The NY Times assesses the fifty year War on Poverty, so we are commencing an immediate KausWatch for aneurysms and coronaries. Among the laugh lines from the Times we especially liked this (my emphasis):
The more important driver of the still-high poverty rate, researchers said, is the poor state of the labor market for low-wage workers and spiraling inequality. Over the last 30 years, growth has generally failed to translate into income gains for workers — even as the American labor force has become better educated and more skilled. About 40 percent of low-wage workers have attended or completed college, and 80 percent have completed high school.
Economists remain sharply divided on the reasons, with technological change, globalization, the decline of labor unions and the falling value of the minimum wage often cited as major factors. But with real incomes for a vast number of middle-class and low-wage workers in decline, safety-net programs have become more instrumental in keeping families’ heads above water.
No one the Times spoke to suggested that immigration impacts the incomes of low-wage workers? Lower the Cone of Silence!

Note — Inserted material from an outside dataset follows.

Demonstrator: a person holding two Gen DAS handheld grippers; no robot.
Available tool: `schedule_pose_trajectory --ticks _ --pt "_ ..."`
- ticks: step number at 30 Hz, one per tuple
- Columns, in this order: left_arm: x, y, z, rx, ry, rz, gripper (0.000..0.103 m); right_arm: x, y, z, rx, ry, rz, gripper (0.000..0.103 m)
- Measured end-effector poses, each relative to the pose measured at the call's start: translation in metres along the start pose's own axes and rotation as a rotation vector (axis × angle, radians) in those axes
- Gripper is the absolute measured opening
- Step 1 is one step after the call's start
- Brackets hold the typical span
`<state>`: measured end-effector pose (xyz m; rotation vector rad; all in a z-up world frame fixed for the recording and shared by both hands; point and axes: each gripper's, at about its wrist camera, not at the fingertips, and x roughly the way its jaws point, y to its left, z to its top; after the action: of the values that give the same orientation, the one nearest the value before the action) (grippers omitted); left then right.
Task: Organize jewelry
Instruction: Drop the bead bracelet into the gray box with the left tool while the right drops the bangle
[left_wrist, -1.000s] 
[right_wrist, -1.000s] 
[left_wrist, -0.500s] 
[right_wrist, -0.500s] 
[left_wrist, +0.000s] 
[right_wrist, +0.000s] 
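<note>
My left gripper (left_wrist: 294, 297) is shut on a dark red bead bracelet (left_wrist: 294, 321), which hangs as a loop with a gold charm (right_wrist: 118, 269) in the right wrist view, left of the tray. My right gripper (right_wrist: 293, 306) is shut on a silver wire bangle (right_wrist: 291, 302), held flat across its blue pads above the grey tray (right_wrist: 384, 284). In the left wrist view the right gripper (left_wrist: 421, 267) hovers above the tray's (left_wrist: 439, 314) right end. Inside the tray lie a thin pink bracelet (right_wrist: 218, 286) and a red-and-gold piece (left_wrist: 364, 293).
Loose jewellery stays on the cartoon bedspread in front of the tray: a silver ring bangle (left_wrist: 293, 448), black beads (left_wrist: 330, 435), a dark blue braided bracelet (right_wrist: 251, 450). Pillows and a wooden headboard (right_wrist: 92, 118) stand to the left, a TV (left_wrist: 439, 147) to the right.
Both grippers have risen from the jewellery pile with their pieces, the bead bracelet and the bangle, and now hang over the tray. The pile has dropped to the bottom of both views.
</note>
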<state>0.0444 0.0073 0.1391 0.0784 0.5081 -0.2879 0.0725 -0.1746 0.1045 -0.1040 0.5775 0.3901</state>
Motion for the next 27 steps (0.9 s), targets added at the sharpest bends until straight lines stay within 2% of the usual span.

Maybe the Times writers could chat with Paul Krugman, who touched this progressive Third Rail back in 2006. From his blog:
Immigration is an intensely painful topic for a liberal like myself, because it places basic principles in conflict. Should migration from Mexico to the United States be celebrated, because it helps very poor people find a better life? Or should it be condemned, because it drives down the wages of working Americans and threatens to undermine the welfare state? I suspect that my March 27 column will anger people on all sides; I wish the economic research on immigration were more favorable than it is.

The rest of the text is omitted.